The Chinese and the Serbian Wikipedia have one thing in common; their content is shown in one of the two scripts you can select from. In essence the process is simple; you change a text from one to another script using a fixed set of rules and the only difference is the script of the language. You do not change the orthography it should be just other characters saying the same thing.
Understanding this is quite important because transliteration is not to accommodate differences in dialects. Far from it. When dialects are expressed in the same script, the differences become easier to understand when there is no longer any confusion because of the different scripts.
The "InScript" input methods exist for the scripts of India. What makes them special is that the same sounds are placed at the same location. This makes typing in different scripts easy.
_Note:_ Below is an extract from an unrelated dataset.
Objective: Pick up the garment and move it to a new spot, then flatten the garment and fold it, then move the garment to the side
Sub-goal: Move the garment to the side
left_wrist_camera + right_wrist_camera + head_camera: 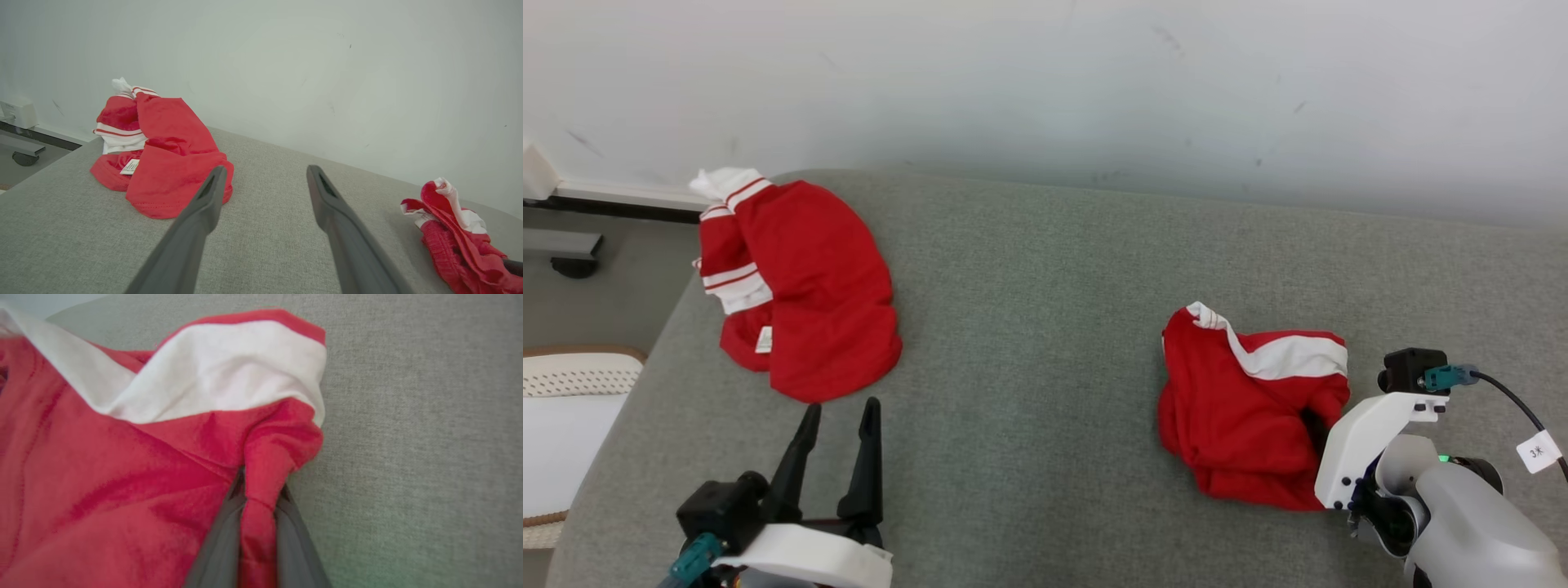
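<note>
Left end effector point(843, 404) parted (wide), right end effector point(261, 484) clamped

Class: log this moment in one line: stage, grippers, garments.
stage: grasp | right gripper: shut on right garment | left gripper: open, empty | left garment: untouched

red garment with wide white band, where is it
The red garment lies crumpled, right side of the grey surface in head view, a fold pinched in the right hand.

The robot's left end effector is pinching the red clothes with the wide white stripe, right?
No. The right end effector pinches the red clothes, as the right wrist view shows. The left end effector is open and holds nothing.
</note>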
This gives the impression that it should be relatively easy to transliterate between scripts.
Changing scripts for a text is of relevance for Sanskrit. Sanskrit is written in many scripts and when a text originated in a script different from Devanagari, many readers of such an original text are helped with a transliteration into a script they are familiar with. At the same time it helps people appreciate how broad a cultural base the Sanskrit language has.
When transliteration works for Sanskrit, it is likely that the same or similar routines will work well for languages like Konkani. At Silpa there is a tool where you can test transliteration. It is a work in progress; each script has many features that need attention.Custom logic need to be written sometimes for script pairs, sometimes for specific language attributes.
What would be cool is when someone works on this existing code for the transliteration of Indian scripts. It needs more work both on script specific rules and on languages specific rules.